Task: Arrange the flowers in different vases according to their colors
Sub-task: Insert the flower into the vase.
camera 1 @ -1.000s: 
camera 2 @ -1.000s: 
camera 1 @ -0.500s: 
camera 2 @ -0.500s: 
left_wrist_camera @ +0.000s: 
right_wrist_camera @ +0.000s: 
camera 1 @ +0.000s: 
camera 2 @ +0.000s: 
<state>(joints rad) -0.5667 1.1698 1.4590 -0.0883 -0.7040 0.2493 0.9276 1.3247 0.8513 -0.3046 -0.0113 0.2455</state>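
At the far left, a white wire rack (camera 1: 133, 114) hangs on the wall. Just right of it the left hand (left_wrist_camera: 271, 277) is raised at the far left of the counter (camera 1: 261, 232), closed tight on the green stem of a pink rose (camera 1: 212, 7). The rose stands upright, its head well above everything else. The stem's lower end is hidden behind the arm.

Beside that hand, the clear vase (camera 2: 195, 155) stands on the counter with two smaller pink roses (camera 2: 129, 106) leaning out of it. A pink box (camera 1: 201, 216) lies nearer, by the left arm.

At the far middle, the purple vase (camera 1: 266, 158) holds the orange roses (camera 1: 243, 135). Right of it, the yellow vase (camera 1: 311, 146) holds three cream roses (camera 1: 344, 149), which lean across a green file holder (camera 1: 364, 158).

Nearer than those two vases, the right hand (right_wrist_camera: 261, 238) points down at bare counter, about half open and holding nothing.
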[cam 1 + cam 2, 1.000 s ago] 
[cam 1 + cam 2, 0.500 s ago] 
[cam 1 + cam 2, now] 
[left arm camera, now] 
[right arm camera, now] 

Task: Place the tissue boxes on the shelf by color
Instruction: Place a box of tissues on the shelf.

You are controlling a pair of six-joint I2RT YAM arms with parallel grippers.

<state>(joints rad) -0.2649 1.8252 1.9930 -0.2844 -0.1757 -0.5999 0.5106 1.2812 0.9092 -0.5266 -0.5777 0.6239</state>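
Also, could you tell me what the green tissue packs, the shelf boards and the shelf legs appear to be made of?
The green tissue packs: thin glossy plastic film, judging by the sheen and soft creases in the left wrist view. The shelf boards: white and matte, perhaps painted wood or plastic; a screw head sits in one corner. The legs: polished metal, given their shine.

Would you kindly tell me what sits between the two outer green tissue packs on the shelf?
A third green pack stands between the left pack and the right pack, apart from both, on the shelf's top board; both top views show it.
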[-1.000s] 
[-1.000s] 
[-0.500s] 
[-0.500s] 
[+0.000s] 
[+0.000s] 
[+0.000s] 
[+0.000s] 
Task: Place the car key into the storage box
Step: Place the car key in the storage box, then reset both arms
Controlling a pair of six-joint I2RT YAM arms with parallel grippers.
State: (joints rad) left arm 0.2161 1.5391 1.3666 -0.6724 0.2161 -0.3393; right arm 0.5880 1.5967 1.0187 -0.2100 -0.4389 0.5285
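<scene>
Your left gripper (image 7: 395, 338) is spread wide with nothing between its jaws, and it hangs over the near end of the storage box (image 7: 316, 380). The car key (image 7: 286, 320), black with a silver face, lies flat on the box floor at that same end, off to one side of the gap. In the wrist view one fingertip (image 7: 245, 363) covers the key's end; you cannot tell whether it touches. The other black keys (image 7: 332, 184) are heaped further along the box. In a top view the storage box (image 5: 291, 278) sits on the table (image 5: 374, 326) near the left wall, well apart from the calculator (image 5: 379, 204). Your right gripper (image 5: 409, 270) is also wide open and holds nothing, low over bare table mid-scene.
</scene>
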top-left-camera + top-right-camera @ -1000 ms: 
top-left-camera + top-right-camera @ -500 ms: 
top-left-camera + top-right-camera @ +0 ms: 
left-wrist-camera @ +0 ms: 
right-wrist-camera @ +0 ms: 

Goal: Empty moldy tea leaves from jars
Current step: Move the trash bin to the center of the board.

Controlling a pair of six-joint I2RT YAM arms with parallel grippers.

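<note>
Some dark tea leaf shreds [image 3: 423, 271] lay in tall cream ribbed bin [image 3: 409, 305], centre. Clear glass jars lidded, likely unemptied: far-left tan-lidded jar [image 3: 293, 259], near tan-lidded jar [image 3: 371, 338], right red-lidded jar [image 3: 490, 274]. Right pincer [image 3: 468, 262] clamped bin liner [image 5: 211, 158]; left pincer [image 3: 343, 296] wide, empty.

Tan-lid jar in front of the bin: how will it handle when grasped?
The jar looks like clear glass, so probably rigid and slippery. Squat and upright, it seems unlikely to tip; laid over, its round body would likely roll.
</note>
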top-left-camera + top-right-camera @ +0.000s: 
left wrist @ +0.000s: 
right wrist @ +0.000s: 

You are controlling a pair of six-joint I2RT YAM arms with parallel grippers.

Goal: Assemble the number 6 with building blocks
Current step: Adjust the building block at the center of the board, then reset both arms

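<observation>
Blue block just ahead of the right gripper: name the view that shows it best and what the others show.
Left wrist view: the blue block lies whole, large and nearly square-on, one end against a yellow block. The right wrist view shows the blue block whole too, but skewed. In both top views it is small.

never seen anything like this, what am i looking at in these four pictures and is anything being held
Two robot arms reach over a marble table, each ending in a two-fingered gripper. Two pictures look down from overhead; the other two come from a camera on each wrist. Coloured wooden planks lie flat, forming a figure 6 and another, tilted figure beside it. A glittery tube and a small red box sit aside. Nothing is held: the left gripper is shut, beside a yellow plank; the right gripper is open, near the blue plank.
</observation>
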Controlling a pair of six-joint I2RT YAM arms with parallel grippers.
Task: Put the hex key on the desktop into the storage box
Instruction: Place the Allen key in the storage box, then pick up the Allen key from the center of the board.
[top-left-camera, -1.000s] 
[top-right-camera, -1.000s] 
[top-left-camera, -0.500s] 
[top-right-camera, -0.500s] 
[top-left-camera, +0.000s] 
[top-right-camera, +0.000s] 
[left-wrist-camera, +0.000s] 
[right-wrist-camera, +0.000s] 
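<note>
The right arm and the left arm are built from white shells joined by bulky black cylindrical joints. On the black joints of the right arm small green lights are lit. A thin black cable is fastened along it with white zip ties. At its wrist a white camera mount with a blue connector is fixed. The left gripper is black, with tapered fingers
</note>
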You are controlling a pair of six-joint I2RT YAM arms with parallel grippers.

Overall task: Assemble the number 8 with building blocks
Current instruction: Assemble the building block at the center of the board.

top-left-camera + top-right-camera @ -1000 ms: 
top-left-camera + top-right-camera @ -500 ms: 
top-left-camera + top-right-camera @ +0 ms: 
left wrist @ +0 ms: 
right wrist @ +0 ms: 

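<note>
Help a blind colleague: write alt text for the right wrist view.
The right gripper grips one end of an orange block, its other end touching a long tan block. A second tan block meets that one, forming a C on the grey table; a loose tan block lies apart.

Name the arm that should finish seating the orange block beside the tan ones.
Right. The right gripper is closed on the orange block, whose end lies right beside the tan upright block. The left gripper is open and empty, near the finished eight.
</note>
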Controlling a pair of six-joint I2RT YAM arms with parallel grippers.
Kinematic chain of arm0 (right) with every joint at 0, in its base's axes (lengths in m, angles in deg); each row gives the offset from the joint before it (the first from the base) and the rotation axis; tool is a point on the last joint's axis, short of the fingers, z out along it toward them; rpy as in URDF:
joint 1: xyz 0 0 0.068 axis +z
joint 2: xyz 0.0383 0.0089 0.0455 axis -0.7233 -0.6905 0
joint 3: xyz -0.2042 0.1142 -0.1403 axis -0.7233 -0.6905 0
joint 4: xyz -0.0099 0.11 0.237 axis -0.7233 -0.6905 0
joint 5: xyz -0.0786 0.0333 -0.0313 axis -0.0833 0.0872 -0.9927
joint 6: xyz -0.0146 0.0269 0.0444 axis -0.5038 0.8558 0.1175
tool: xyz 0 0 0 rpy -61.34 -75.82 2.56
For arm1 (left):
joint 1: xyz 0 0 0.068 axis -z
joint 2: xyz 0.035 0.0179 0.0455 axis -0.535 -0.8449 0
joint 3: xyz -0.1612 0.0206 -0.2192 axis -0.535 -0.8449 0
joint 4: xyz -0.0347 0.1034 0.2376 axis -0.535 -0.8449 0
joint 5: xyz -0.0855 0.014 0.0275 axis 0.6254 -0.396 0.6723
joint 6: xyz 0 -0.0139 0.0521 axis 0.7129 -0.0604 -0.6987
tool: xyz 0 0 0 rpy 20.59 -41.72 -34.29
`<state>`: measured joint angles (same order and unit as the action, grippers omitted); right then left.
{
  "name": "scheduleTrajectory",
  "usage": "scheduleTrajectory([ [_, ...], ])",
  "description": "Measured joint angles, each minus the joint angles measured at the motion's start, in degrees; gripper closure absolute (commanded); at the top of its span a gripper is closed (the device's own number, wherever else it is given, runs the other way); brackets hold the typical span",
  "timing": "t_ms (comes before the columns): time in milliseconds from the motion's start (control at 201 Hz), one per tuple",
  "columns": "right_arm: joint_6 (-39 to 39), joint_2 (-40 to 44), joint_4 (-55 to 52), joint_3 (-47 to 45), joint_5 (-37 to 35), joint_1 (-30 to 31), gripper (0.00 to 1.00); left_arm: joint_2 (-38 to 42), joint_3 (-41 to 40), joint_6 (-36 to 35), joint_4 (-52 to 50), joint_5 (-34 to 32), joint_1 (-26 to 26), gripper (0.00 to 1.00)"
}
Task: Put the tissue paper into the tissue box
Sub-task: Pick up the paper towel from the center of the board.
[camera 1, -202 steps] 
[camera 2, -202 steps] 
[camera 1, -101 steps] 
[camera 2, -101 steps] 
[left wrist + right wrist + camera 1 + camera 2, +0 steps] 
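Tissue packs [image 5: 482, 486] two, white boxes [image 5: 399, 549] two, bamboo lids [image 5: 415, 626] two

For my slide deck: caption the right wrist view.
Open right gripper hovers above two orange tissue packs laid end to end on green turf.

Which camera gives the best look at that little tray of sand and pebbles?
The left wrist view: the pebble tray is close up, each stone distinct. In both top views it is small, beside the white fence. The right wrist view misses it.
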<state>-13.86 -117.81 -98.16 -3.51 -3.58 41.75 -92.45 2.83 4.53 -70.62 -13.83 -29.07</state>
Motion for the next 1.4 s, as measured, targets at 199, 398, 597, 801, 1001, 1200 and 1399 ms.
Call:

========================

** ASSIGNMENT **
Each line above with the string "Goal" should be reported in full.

** YOUR RESPONSE **
Goal: Empty moldy tea leaves from jars
Goal: Assemble the number 6 with building blocks

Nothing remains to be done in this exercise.